9 nov. 2016

Trompada seca, ahora intentemos de salir de esa sin mayores lágrimas

Por más que unas ajustadas mayorías voten a Trump o a Rajoy, nunca he logrado terminar de creer que la gente sea estúpida. Probablemente estupidizada en grado y extensión variables, eso sí, pero no estúpida sin remedio. El electorado de Trump está harto de la continuidad del liberalismo radical que representaba Hillary Clinton y de las humillaciones acumuladas desde la revolución conservadora de Ronald Reagan. Ha votado antisistema, aunque sea un antisistema tramposo, mediocre, mezquino, burdo, xenófobo, machista e insultante. La mentalidad, el estilo, la trayectoria y la victoria mínima de Donald Trump no
tienen perdón, pero tienen algún motivo. Las cosas suelen tener una explicación más o menos clara o retorcida, abierta o subterránea, pero la tienen.

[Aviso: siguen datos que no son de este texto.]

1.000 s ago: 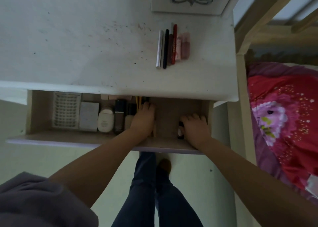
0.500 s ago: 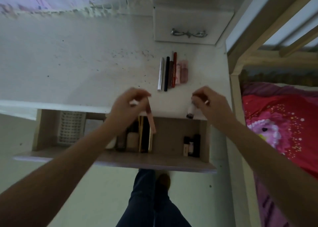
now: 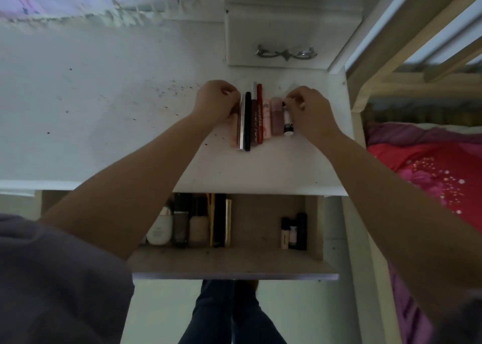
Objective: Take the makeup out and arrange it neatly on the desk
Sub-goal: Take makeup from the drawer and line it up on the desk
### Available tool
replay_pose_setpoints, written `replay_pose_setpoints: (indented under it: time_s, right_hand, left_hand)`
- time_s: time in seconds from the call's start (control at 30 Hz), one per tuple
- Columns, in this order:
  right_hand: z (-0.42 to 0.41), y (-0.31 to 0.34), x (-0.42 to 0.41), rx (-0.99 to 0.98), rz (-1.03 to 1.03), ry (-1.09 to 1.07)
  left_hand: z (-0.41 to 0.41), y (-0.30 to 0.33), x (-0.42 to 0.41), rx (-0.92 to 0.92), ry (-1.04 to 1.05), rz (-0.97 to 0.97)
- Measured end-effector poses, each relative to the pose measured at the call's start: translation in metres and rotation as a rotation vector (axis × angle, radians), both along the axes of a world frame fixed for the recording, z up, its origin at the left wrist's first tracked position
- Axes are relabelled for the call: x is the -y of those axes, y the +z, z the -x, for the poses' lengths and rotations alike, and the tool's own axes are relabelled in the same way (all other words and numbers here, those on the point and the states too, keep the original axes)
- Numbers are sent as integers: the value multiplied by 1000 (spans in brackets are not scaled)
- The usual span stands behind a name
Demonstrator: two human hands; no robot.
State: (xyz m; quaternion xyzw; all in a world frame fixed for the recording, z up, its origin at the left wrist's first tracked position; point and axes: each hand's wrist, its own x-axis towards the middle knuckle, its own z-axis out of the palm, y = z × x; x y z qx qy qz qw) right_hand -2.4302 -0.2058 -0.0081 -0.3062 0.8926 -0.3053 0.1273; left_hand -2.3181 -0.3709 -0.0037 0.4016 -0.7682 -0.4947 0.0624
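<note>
A row of makeup sticks and tubes (image 3: 257,119) lies side by side on the white desk (image 3: 104,109). My left hand (image 3: 215,101) holds a pink tube (image 3: 234,130) against the row's left end, beside a silver stick (image 3: 241,124). My right hand (image 3: 310,109) pinches a small white tube with a black cap (image 3: 287,120) at the row's right end, touching the desk. Below, the open drawer (image 3: 234,263) holds bottles and sticks (image 3: 193,223) on the left and a few small tubes (image 3: 294,231) on the right.
A small closed drawer unit with a metal handle (image 3: 285,53) stands at the desk's back, just behind the row. A wooden bed frame (image 3: 357,103) and a red and pink blanket (image 3: 430,166) lie to the right. My legs (image 3: 229,312) show below the drawer.
Both hands came up out of the drawer, each carrying a tube, and moved to the row on the desk. The pink tube and the white tube now lie at the row's two ends.
</note>
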Motion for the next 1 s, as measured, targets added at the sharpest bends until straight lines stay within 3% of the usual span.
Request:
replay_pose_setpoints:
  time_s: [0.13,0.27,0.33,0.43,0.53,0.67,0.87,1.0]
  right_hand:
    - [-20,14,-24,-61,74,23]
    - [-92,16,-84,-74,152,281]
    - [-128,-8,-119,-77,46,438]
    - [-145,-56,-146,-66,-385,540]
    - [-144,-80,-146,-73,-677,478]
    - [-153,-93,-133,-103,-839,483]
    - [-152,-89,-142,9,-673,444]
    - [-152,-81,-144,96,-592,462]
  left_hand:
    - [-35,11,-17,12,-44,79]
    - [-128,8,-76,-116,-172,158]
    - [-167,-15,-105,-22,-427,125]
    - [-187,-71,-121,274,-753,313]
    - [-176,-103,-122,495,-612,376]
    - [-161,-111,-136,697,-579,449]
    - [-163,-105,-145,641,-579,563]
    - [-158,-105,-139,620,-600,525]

En Estados Unidos hace mucho tiempo que las barbaridades divulgadas por el ala más derechista del Partido Republicano no han encontrado una réplica creíble por parte del Partido Demócrata en el poder, compinchado hasta el cuello con el sistema dominante.
La ley política del péndulo, la alternancia de gobierno también depende de la credibilidad demostrada por los contendientes. La de Donald Trump es nula, sin embargo se ha beneficiado a manos llenas de la muy escasa de Hillary Clinton, vista como la más pura –y al mismo tiempo turbia-- encarnación del establishment
Igual que en la vieja Europa, el voto se ha polarizado entre las sociedades urbanas multiculturales y el interior profundo, temeroso y castigado. También en la vieja Europa un magnate impresentable, de quien todos hacían burla, gobernó recientemente Italia a través de las urnas. El resultado, al cabo de cuatro años, ha sido el hundimiento político de la derecha de su país. 
La victoria mínima de Trump significa en primer lugar la derrota por incomprensión social de la política aplicada desde el gobierno por el Partido Demócrata. Superar la etapa de Trump solo será posible si el Partido Demócrata se fundamenta más a partir de hoy en las ideas que propugnaba su candidato frustrado Bernie Sanders que en aquellas que encubría la candidata del poder establecido. 
De los infinitos comentarios suscitados en todo el mundo por la ajustada victoria de Trump, los más fuera de lugar son aquellos de las almas cándidas que quieren irse a vivir a Marte. En cambio la reacción más redonda, sintética y realista la ha escrito Sabina Monza en su página de Facebook: “¿Y si dejamos de lado el tremendismo y nos ponemos seriamente a trabajar para el cambio?“, O la de mayor sentido práctico, aunque no lo parezca, la de Bren Ferrer: “Can we impeach him yet?”. Se trata de eso, no de desahogarse con lágrimas de cocodrilo.